= What you should do =
Among the records that follow, find the line with "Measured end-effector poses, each" and the line with "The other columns". Set down those lines and all lines between them exactly, without adding anything.

= Record set =
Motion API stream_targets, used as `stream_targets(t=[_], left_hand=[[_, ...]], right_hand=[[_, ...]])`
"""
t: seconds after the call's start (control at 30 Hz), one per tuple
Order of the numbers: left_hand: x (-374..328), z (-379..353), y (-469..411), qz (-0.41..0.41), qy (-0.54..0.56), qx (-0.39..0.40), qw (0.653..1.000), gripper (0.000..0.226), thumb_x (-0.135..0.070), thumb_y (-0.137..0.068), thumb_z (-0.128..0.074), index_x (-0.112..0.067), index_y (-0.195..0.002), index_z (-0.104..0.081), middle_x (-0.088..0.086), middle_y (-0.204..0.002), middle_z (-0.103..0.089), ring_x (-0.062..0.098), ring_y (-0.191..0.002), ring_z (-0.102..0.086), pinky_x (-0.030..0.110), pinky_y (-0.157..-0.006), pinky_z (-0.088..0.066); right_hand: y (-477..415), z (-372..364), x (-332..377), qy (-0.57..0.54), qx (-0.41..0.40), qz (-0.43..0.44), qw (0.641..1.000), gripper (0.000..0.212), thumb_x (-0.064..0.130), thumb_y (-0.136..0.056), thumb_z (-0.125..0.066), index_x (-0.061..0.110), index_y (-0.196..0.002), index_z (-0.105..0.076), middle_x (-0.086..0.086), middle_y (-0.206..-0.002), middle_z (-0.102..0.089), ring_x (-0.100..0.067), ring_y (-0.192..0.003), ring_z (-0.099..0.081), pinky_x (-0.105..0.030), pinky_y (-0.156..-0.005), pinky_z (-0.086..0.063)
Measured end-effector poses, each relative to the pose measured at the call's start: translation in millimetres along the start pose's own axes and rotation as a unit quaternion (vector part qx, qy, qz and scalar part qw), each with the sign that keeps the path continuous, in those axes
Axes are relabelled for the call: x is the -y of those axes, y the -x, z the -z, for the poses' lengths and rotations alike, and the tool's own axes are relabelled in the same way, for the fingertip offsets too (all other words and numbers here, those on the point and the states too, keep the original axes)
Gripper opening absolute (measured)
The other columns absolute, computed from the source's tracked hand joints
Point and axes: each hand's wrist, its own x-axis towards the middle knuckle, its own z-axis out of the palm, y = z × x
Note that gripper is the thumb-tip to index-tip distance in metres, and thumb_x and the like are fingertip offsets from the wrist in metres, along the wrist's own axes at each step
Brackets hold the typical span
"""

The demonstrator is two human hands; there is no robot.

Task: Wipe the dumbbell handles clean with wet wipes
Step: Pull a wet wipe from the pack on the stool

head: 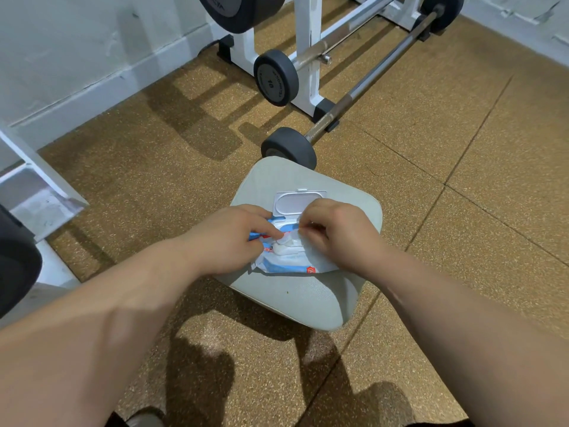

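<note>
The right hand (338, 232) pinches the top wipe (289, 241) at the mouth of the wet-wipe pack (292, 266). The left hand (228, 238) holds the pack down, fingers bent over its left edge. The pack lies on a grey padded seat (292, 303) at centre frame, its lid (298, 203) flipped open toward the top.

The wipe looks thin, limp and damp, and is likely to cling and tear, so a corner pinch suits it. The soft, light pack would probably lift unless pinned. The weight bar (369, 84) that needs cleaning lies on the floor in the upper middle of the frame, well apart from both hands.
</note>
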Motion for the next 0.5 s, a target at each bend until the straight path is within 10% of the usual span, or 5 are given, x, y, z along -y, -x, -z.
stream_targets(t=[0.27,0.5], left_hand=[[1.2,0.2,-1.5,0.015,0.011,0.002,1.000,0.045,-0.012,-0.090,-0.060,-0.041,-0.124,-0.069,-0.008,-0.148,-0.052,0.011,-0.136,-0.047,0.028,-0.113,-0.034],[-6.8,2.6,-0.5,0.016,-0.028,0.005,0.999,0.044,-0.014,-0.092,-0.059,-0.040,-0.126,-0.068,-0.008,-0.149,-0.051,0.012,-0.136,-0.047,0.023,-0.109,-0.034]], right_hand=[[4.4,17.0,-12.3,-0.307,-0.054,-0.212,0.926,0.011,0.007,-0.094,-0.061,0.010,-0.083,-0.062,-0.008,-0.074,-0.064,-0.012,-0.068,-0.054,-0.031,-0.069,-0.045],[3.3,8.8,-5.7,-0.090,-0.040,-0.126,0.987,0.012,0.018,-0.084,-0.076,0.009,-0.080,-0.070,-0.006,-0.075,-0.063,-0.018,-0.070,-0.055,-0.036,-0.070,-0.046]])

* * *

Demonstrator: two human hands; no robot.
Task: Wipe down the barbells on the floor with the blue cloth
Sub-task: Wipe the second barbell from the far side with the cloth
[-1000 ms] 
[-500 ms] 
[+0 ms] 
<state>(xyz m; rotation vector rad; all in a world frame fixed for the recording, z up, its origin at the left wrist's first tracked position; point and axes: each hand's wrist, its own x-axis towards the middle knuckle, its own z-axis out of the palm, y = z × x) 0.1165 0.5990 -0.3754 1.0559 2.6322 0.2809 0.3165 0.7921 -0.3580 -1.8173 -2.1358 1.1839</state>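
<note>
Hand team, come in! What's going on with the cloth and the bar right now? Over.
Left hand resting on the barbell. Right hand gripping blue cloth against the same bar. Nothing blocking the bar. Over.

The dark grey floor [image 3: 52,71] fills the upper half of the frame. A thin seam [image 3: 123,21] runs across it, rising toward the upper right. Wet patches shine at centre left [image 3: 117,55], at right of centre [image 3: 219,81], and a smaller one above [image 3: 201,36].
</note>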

= Final answer =
Measured end-effector poses, each relative to the pose measured at the call's start: translation in millimetres along the start pose's own axes and rotation as a unit quaternion (vector part qx, qy, qz and scalar part qw), each with the sign that keeps the path continuous, in those axes
Axes are relabelled for the call: x is the -y of those axes, y the -x, z the -z, for the poses' lengths and rotations alike, and the tool's own axes are relabelled in the same way, for the fingertip offsets too (all other words and numbers here, those on the point and the states too, keep the original axes)
Gripper opening absolute (measured)
The other columns absolute, computed from the source's tracked hand joints

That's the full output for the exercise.